Being a SAHP is a valid choice for those lucky enough for it to be an economic possibility. It's a role that can create a fantastic lifestyle for the whole family, and that's really lovely. But to pretend it's as hard as being a working parent (excluding disabled children or similar) is just deluded.

Retiring from work as a working parent is an enormous shift in life and lifestyle, as well as the culmination of a career. Retiring from being a SAHP means doing exactly what you did the day before, the week before, the year before. It's not real. It doesn't bother me for people to use it (maybe because I'm much younger) but it's very obviously a bit false and silly.

Life should not be a competition.

Yazzi · 13/11/2024 23:13

GrannyRose15 · 13/11/2024 22:47

Life should not be a competition.

Yeah, it's not. But reality exists too. Being a surgeon is harder than working in admin. Does that mean working in admin is not "valid" should not be "celebrated" or "respected" or is not "hard work"? Of course not. It just means that we're adults and can actually deal with objective truth without making out like it's an insult.

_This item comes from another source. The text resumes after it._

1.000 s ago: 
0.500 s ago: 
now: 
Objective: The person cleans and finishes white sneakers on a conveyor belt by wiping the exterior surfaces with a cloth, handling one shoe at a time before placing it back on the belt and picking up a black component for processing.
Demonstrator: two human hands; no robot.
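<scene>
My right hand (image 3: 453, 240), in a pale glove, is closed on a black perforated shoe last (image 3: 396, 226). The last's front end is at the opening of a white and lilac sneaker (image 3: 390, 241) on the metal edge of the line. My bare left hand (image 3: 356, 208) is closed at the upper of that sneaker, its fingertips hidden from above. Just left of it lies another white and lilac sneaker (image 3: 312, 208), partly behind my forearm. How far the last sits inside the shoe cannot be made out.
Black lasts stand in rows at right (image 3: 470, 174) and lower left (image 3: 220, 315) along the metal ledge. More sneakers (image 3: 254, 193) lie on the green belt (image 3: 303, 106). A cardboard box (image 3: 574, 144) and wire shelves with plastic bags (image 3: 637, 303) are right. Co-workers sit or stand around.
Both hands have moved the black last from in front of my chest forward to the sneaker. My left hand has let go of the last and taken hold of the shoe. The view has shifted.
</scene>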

thecrystalfaze · 14/11/2024 07:52

Yazzi · 13/11/2024 20:34

OP said exactly this in her post though, it doesn't take much in the way of powers of deduction.

Personally I think it's weird how SAHPs of school age (+) children in this thread can't and won't accept that it's harder work to have 2 working parents than 1 working parent and 1 SAHP. You still have all the same household tasks that a SAHP completes during the daytime, except you have to fit them around 40 hours of work too. Of course some people have help, but most of us don't. We're just flat out, all the time.

Being a SAHP is a valid choice for those lucky enough for it to be an economic possibility. It's a role that can create a fantastic lifestyle for the whole family, and that's really lovely. But to pretend it's as hard as being a working parent (excluding disabled children or similar) is just deluded.

Retiring from work as a working parent is an enormous shift in life and lifestyle, as well as the culmination of a career. Retiring from being a SAHP means doing exactly what you did the day before, the week before, the year before. It's not real. It doesn't bother me for people to use it (maybe because I'm much younger) but it's very obviously a bit false and silly.

I said exactly what you said without the qualifying fillers. She feels it was easier for the SAHM so she's pissed off that she would call herself retired. In a nutshell.